In Sindh, the areas cultivated by canals declined from 6.6 million acres to 5.3 million acres during the year 1997-98. Salinity and water-logging has affected the Sindh Province more than 57 per cent of the cultivable land of Sindh is under water-logging, whereas 41 per cent is under the influence of salinity. The Eucalyptus plant may tolerate salinity upto 10 mS/cm, but its cultivation has many advantages and disadvantages. This plant generally absorbs high quantity of saline water through its root and thus helps in reducing the salt from that lands. This situation makes the soil fertile for growing other economical plants. Field crops grown by man for food, fibre and fodder for animals. The land area available to him are limited, thus there is a need to grow more from each piece of land available to him to feed the ever increasing population, much of the land in Sindh is deteriorating very fast due to duel menace of water-logging and salinity. Research scientists in Sindh have made definite advance during the last 2 to 3 decades. Many new improved varieties with higher yields and quality have been developed. Chemical control of insect, pests diseases have proved useful in reducing losses due to their attack. However, there is a need to apply efficient production technology to obtain sufficient yield of crops in order to improve the growth of crops in salt-affected land.

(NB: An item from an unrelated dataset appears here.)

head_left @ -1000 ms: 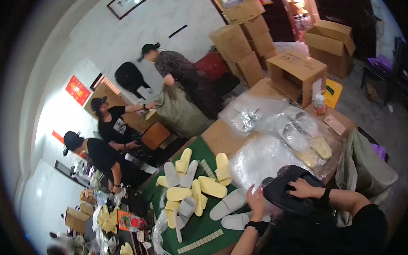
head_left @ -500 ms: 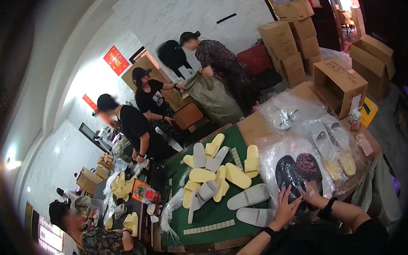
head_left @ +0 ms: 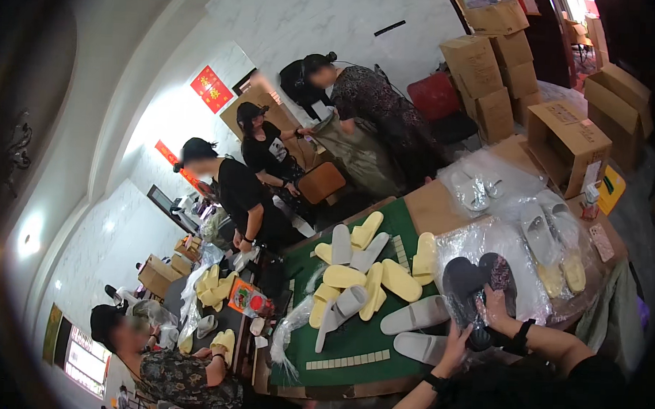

In Sindh, crop fields are irrigated through the help of three barrages i.e. Sukkur, Guddu and Kotri. The main crops which are grown in Sindh are wheat, rice, bajra, maize, jowar, barley, gram, lentil, mung, guar, cotton, sugarcane, sunflower, safflower, soybean, rape and mustard, groundnut (peanut), linseed, sesamum, castor, chillies, matter, fodder, potato, cowpea, red gram (arhar), clover, berseem, date palm, carrot, onion, tomato.

The soil needs management practices and fertilization. Addition of farm yard manure, green manure through legume crops is necessary to improve the soil conditions. Along with manure and N,P,K fertilizers are very useful to increase the crop productivity by improving the physical and chemical properties of the soil. Irrigation is also essential for the growth of the crops. Application of water to soil for the purpose of supplying moisture essential for plant growth. Crop water use is usually expressed in acre inches. An acre inch is the amount of water required to cover one acre of land with one inch of water.